THIS WEBLOG page will allow you to follow the progress of saving Castle Cluggy. We like to keep things fresh, so here is what has been going on recently.
23 October 2021SCOTLAND'S FIRST LOCKDOWN IN 1350 - PLAGUE
The following article is written by Scottish Castles Association member Brian McGarrigle:-
‘In 1350, there was a great pestilence and mortality of men in the kingdom of Scotland and this pestilence also raged for many years before and after in various parts of the world. So great a plague has never been heard of from the beginning of the world to the present day or been recorded in books’. (John of Fordoun, Aberdeen).
Known as the Bubonic Plague, it swept across Europe arriving in England in 1348. The Scots, bemused, looked across the border where the ‘English Disease’ was causing such havoc.

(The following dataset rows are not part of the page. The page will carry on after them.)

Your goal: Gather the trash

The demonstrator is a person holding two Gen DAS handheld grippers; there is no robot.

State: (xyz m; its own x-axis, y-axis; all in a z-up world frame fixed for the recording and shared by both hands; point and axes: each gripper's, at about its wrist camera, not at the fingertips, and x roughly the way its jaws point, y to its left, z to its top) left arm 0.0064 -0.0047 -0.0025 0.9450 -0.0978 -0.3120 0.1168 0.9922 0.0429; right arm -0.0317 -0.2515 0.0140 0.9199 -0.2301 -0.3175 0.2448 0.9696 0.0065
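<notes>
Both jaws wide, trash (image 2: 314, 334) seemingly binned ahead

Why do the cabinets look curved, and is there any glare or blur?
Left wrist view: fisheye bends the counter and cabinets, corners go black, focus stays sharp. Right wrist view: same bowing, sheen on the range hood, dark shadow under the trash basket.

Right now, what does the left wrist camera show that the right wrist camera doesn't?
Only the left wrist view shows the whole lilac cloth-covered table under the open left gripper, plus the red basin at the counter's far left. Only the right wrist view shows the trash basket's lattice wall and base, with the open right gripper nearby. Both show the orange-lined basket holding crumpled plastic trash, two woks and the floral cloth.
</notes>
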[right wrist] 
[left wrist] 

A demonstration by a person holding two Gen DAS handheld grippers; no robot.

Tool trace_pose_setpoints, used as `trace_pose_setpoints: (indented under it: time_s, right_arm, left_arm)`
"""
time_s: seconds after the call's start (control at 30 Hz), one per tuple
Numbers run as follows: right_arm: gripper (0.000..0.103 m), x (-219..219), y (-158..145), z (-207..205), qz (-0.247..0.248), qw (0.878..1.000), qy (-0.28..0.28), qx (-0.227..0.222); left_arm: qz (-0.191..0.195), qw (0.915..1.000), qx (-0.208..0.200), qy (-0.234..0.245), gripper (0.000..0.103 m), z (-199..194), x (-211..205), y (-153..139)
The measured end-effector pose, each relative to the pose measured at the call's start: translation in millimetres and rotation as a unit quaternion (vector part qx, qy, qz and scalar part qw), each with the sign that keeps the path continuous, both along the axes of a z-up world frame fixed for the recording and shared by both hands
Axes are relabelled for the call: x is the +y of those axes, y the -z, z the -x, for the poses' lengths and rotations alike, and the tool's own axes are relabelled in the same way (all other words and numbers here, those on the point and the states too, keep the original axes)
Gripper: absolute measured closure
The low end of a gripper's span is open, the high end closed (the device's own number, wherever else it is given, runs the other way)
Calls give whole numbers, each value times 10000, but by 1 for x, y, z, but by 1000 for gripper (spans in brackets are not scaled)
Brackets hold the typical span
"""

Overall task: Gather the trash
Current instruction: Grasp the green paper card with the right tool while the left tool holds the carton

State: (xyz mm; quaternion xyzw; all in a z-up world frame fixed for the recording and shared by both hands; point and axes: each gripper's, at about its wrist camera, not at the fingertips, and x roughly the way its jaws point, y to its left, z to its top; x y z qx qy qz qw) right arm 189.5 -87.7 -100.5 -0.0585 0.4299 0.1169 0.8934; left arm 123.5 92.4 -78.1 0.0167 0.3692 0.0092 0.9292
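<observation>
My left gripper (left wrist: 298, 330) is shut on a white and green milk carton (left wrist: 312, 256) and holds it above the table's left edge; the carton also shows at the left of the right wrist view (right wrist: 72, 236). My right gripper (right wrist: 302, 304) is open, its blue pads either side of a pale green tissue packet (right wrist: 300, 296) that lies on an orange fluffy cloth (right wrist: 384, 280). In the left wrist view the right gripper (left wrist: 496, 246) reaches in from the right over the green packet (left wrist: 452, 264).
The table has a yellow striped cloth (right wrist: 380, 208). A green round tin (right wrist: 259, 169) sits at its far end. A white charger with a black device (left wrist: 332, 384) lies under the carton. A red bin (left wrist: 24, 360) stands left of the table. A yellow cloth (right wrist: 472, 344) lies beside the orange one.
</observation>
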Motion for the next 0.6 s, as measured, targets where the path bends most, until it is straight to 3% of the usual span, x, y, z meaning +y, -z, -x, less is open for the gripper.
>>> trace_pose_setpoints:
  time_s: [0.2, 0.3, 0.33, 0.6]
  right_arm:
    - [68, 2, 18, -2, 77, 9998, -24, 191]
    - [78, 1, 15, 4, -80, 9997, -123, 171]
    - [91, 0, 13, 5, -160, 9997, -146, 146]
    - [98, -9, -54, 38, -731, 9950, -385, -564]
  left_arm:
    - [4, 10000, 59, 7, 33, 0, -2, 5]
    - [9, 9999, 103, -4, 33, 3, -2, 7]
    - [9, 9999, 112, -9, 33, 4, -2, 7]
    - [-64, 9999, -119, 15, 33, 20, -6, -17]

They attributed it to God’s vengeance upon a sinful nation. England’s weakness was Scotland’s opportunity. In 1349 an army gathered at Selkirk to raid Durham.
An English chronicler (Henry Knighton) records the fateful outcome: ‘A fierce mortality came upon them, and the sudden cruelty of a monstrous death winnowed the Scots. Within a short space of time, around 5,000 of them had died and the rest, weak and strong alike, decided to retreat to their own country’.
The returning army brought the disease to Scotland where it immediately took hold.
‘At God’s command, moreover, the damage was done by an extraordinary and novel form of death. Those who fell sick of a kind of gross swelling of the flesh lasted for barely two days. This sickness befell people everywhere but especially the middling and lower classes, rarely the great. It generated such horror that children did not dare to visit their dying parents nor parents their children, but fled for fear of contagion as if from leprosy or a serpent’. (John of Fordoun)
In the autumn, the plague appeared to slacken but the cold Scottish winter of 1349-50 provoked a renewed outbreak, this time with the complication of septicaemia. The Book of Pluscarden records that it: ‘Attacked with inflammation and lingered barely four and twenty hours.’
Apart from Fordoun, accounts of the plague in Scotland are strangely absent which has led some to speculate that it was less virulent there, but this cannot be substantiated. Certainly the canons of St Andrews, and (perhaps) Glasgow Cathedral, contracted the ‘peste’. Allow John of Fordoun the right of reply: ‘Fully a third of the human race was killed.’
11 August 2021BEAVERS AT CASTLE CLUGGY
BEAVERS which have been successfully re-introduced to Scotland have gnawed through dozens of trees, felling them into the water. Beavers became extinct in the UK towards the end of the 16th century. Surrounded by peaceful woodland countryside, you will encounter some of the most diverse wildlife Scotland has to offer at Castle Cluggy and, if you are lucky, you may even get a glimpse at our more surprising natural neighbours, from Eurasian Beavers to playful Otters in Loch Monzievaird, and not forgetting of course the delightful sight of treetop acrobatics courtesy of the beautiful yet endangered red squirrels, that the Dry Isle has provided a safe haven for.
09 August 2021COMING SOON
WE HAVE BEEN patiently waiting for The Glenturret Distillery's exclusive new 'Castle Cluggy' limited edition single malt Scotch whisky which was waiting to be launched before the global pandemic struck. The Glenturret team has been through a very tough period recently and all focus has been on the well-being of staff and customers, but they have managed to produce a limited edition bottlling with a generous donation from the proceeds going to the charity and we will have a revised timeline soon.